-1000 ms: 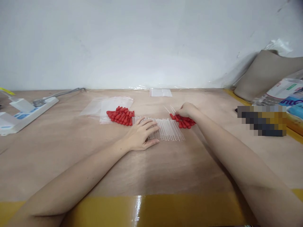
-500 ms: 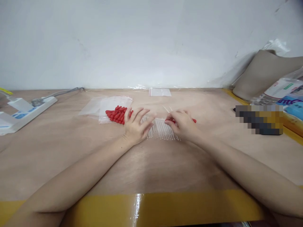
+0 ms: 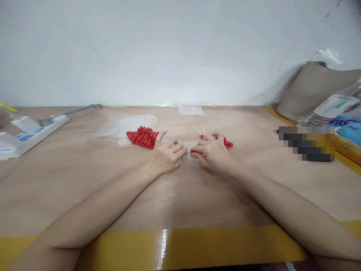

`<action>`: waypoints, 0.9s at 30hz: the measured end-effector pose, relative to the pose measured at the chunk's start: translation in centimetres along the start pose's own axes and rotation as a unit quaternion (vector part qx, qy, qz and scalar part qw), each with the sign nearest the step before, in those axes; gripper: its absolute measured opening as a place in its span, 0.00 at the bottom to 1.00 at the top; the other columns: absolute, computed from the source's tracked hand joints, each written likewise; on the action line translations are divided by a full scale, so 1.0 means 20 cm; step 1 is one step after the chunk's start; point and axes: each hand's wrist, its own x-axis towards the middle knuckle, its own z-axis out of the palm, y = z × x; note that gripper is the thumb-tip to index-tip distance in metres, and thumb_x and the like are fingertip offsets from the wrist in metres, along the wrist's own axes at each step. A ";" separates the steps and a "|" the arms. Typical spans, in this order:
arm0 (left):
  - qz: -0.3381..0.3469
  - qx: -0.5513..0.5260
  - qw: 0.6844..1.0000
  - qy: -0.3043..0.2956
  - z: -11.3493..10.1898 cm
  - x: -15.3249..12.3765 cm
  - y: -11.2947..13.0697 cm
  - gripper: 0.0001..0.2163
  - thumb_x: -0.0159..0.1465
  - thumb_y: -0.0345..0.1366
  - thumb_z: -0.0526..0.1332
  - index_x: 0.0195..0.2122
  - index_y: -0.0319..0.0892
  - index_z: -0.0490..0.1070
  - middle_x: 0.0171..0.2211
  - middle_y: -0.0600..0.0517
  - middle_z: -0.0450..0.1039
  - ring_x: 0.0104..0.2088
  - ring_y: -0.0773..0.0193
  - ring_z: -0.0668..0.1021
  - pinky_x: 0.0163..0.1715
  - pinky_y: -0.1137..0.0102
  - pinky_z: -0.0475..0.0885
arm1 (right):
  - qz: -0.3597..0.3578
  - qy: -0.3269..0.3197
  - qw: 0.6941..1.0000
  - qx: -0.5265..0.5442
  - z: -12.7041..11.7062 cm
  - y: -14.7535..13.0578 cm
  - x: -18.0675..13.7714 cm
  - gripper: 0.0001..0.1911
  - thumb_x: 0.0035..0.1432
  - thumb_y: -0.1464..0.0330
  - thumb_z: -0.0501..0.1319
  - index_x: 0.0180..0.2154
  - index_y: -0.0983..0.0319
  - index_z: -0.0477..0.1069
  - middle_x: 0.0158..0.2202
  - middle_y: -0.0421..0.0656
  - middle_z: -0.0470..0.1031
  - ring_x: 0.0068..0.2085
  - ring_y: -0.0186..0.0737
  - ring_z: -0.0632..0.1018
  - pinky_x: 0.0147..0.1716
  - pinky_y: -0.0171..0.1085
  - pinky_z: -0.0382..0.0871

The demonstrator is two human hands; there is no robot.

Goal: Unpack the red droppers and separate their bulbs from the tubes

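My left hand (image 3: 169,155) is closed in a pinch above a row of thin clear sticks (image 3: 194,162). A pale, thin end, like one of those sticks, shows at its fingertips. Close in front of it, my right hand (image 3: 214,153) pinches a small red bulb-shaped piece (image 3: 194,151). The two sets of fingertips nearly meet, and I cannot tell whether stick and red piece touch. A pile of red pieces (image 3: 141,137) lies left of my left hand. More red pieces (image 3: 229,144) show just past my right hand, partly covered by it. Behind it, thin sticks (image 3: 203,131) have red ends.
Clear plastic bags (image 3: 122,126) lie under and beside the red pile. A small white packet (image 3: 190,110) rests near the wall. At left stands a power strip (image 3: 53,124) with plugs. A bottle (image 3: 327,109) and a pixelated dark object (image 3: 307,145) are at right.
My left hand has moved right and its spread fingers have closed into a pinch. My right hand has shifted slightly left with the red piece, bringing the fingertips together.
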 end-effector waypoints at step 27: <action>-0.005 -0.012 1.000 0.023 0.02 0.00 -0.02 0.08 0.63 0.34 0.52 0.33 0.50 0.70 0.27 0.58 0.73 0.35 0.65 0.73 0.54 0.51 0.46 | 0.038 -0.016 0.988 0.151 0.04 0.02 -0.02 0.15 0.60 0.59 0.51 0.29 0.57 0.72 0.26 0.38 0.74 0.34 0.36 0.65 0.37 0.41 0.46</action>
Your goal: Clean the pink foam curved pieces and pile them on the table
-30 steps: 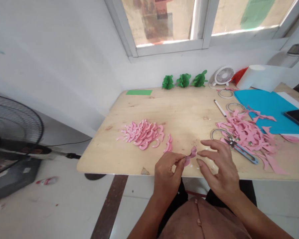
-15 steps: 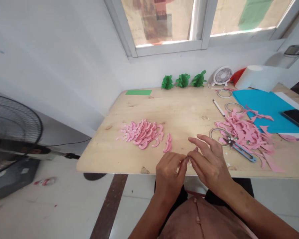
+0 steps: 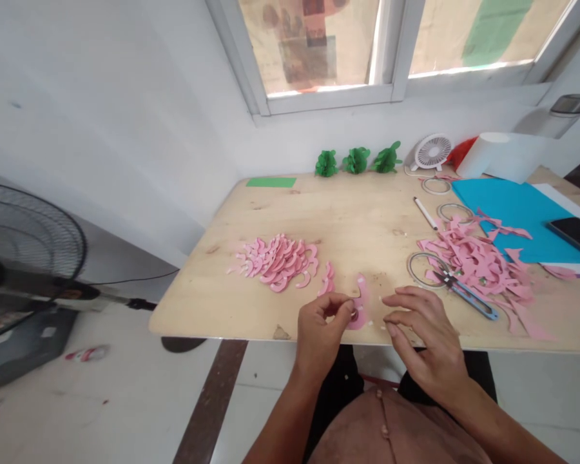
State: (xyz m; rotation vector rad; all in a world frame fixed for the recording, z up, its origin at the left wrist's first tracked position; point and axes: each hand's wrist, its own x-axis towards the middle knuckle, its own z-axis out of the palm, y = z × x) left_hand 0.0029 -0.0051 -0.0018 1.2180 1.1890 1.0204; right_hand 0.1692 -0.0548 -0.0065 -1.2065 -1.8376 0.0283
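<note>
My left hand (image 3: 323, 327) pinches the edge of a curved pink paper piece (image 3: 361, 319) just above the front edge of the table. Small pale spots show on that piece. To its right my right hand (image 3: 425, 335) hovers with bent fingers apart, and I see nothing held in it. A short stack of pink curved pieces (image 3: 327, 278) lies just beyond my left hand. Further left spreads a heap of pink crescent-shaped paper pieces (image 3: 278, 261). Blue-handled snips (image 3: 471, 298) lie to the right of my right hand.
Pink paper scraps (image 3: 478, 258) pile up at right, beside wire coils (image 3: 455, 212) and a white pen (image 3: 425, 213). Blue sheets (image 3: 522, 219) and a phone (image 3: 577, 237) lie beyond. Green paper shapes (image 3: 356, 160) and a small fan (image 3: 432, 153) stand along the wall.
My hands were together at the fingertips. Now they are apart: the right has moved right and down, while the left holds the pink piece, which now shows clearly.
</note>
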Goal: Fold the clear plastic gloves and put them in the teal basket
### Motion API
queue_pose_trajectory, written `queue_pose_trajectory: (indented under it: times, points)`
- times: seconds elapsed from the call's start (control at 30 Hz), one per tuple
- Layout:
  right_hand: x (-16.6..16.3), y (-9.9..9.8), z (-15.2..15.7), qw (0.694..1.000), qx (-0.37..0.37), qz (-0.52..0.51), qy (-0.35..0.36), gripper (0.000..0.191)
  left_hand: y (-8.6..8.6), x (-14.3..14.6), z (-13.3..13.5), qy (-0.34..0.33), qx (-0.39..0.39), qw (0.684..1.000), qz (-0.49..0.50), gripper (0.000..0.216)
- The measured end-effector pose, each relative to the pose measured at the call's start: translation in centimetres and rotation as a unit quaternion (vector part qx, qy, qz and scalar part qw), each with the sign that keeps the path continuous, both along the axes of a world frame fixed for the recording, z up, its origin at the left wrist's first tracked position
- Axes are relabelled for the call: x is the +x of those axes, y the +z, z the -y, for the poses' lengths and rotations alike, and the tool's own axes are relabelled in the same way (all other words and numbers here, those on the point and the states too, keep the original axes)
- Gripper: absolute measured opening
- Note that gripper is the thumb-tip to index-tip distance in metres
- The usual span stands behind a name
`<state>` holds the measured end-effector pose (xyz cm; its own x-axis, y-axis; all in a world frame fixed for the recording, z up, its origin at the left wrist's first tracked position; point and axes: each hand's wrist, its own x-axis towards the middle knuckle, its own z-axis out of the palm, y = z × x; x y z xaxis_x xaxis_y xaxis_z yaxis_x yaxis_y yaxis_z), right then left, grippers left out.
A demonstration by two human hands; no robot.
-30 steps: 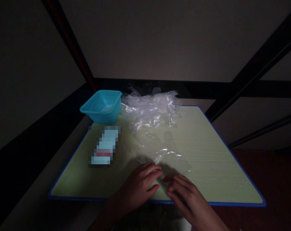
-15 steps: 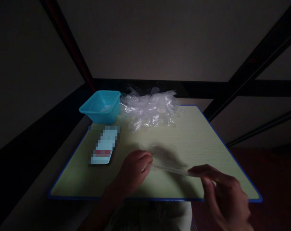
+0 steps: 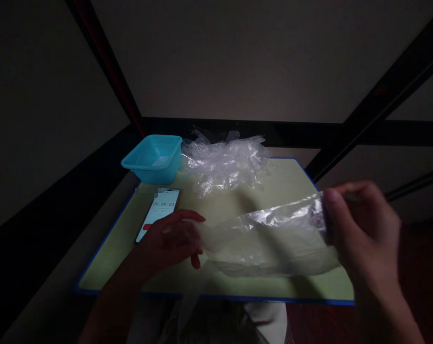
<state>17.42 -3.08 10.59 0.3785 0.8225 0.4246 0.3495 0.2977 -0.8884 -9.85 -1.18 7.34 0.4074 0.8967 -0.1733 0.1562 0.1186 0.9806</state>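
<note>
A clear disposable plastic glove [image 3: 270, 239] is stretched sideways above the near part of the table. My right hand [image 3: 367, 229] pinches its cuff end between thumb and fingers. At the other end is my left hand [image 3: 169, 241], its fingers apart and curved, with the glove's film lying against them. I cannot make out whether the film is in front of the fingers or around them. One glove finger hangs down past the table's front edge. Behind lies a loose heap of clear plastic gloves [image 3: 227, 162].
A blue plastic basin [image 3: 150, 165] stands at the table's back left corner, beside the heap. A phone [image 3: 168, 203] showing a timer lies in front of it, partly covered by my left hand. The pale table [image 3: 284, 181] has a blue edge, with a wall behind.
My right hand has risen and moved right with the glove's cuff, spreading the glove wide. My left hand has shifted left and loosened from a fist, now overlapping the phone.
</note>
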Motion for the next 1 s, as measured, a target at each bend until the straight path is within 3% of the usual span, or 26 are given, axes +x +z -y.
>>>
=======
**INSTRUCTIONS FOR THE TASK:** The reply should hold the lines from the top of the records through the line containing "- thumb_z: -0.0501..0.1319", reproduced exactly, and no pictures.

**RESPONSE TO THE EXERCISE:**
-1000 ms: 
-500 ms: 
+0 ms: 

`<action>`: waypoints, 0.9s at 30hz: the measured end-effector pose, relative to the pose measured at the chunk's start: translation in centimetres along the start pose's own axes and rotation as a unit quaternion (vector part qx, qy, qz and scalar part qw), each with the sign nearest the step before, in those axes; gripper: its absolute measured opening as a place in its span, 0.00 at the bottom to 1.00 at the top; the other columns: absolute, computed from the source's tracked hand joints, each written likewise; on the action line translations are divided by a full scale, so 1.0 means 20 cm; step 1 is one step after the chunk's start; point and axes: each hand's wrist, its own x-axis towards the middle knuckle, its own z-axis out of the palm, y = z × x; note that gripper is the thumb-tip to index-tip distance in metres, and thumb_x and the like are fingertip offsets from the wrist in metres, along the wrist's own axes at each step. A ";" separates the steps and a "|" the arms. Typical spans, in this order:
arm0 (left):
  - qz: -0.3381..0.3469
  - qx: -0.5513..0.5260
  - qw: 0.6844..1.0000
  - qy: -0.3043..0.2956
  - z: -11.3493..10.1898 cm
  - x: -15.3249..12.3765 cm
  - y: -11.2947..13.0697 cm
  - gripper: 0.0001..0.2163
  - thumb_x: -0.0159..0.1465
  - thumb_y: -0.0345..0.1366
  - thumb_z: -0.0526..0.1332
  - index_x: 0.0195..0.2122
  - index_y: -0.0319..0.0892
  - index_z: -0.0490..0.1070
  - middle_x: 0.0171..0.2211
  - middle_y: -0.0600..0.0517
  - middle_z: -0.0450..0.1039
  - ring_x: 0.0104..0.2088
  - ring_y: -0.0773..0.0193
  - ring_z: -0.0668..0.1021
  - pinky_x: 0.0163..0.1715
  - pinky_y: -0.1137..0.0102
  - pinky_z: -0.0475..0.0885
arm1 (right):
  - qz: -0.3597..0.3578
  - qy: -0.3269..0.3197
  - qw: 0.6941..1.0000
  - qx: -0.5265..0.5442
  - z: -12.7041..11.7062 cm
  - y: -14.7535..13.0578 cm
  - x: -18.0675..13.7714 cm
  - gripper: 0.0001..0.1911
  - thumb_x: 0.0035..0.1432
  - thumb_y: -0.1464..0.0330
  - thumb_z: -0.0501..0.1319

This exercise is now fully answered.